How to find count of idle workers from scheduler_info?

My problem is, I don’t know what is coming and I’m trying to make some “more intelligent” decisions before starting. And sorry for the long post :frowning:

  • I’m dealing with voice datasets and (mostly Common Voice, which has version, but also others like Voxpopuli and Fleurs) and first of all I import them into parquet format for further access (I keep deltas to not replicate), or if requested so, I extract them as files. It is CLI driven and the user can specify the languages and versions, if transcoding is required, audio should be analyzed or not, etc. Datasets can be small (a recently added language - a couple MBs) or very large (like in English - 80GB or so). Also, some non Common Voice datasets are provided as separate train, dev, test tar.gz files, which should be merged. In short the data and tasks are not “horizontal”.
  • If audio transcription/analysis is not requested, the job is simply io-bound, so I just do it (taking care of disk-io bottlenecks). But if audio transcription/analysis is requested, it is mostly a cpu-intensive task, and I need to “spawn” sub-tasks to handle them in chunks, so I will have N io-bound tasks, each one creating M cpu-bound tasks. Here, cpu-bound tasks return result chunks, which are collected in io-bound ones and if they reach/exceed a certain count, it is written as a unique parquet part file (this is to keep the parquet part sized in a certain range and to free memory).
  • Based on the task and depending on the files I have, I create a LocalCluster with different values, and I can use more processes than logical cores.

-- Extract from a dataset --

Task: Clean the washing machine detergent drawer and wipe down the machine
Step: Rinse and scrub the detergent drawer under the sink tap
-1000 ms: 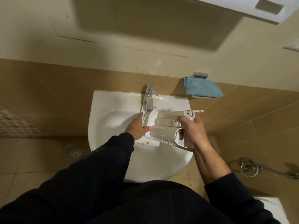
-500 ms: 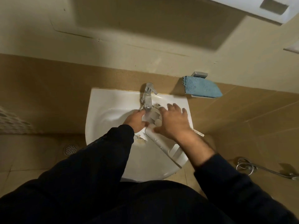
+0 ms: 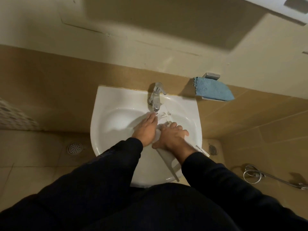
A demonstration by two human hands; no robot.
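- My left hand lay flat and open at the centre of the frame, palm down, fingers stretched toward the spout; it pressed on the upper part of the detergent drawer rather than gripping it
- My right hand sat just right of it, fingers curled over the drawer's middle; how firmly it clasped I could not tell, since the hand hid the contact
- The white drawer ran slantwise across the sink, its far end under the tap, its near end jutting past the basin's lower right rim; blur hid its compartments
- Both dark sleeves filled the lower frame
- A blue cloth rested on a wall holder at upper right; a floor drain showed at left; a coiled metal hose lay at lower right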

The problem is: On a single cluster io-bound and cpu-bound tasks can compete. I need to control the flow. Here is an example:

  • I transcode & import Common Voice v3 datasets, total 29 languages(=.tar.gz files). In this case I want to use 3 workers for upper-level io-tasks (per file), and use all logical cores for cpu-bound tasks which read a chunk of 800 records and process them (I do not know the amount of clips in each dataset, I can only estimate it from the file size with some statistics).
  • So for each of this io-bound tasks I want to dedicate equal amount of logical-cores at the start. In my laptop I have 6c/12t CPU, so I have 3 io-bound and 12 cpu-bound tasks, total 15 workers. For each io-bound task, I first dedicate 12/3 = 4 cpu-bound tasks.
  • This works well at the start. But English dataset has 900k records, and others are much smaller. Although I sort the tasks by file-size descending to be able to start the larger datasets first (to lower the wall-time), all other tasks finish and English dataset is left with 4 cores - thus the question.
  • Therefore I try to find a way to extend the cores allocated to that worker. At that point if more than 1 workers are idle, I get the idle count and add that much new chunks (add new futures) so that all cores get busy.
  • Actually I coded it with worker_info["metrics"]["task_counts"]["executing"] and it is working. But it returns erratic counts between 0-2, so it is not so reliable. For 0 cases, I return 1 because I already know that one is finished.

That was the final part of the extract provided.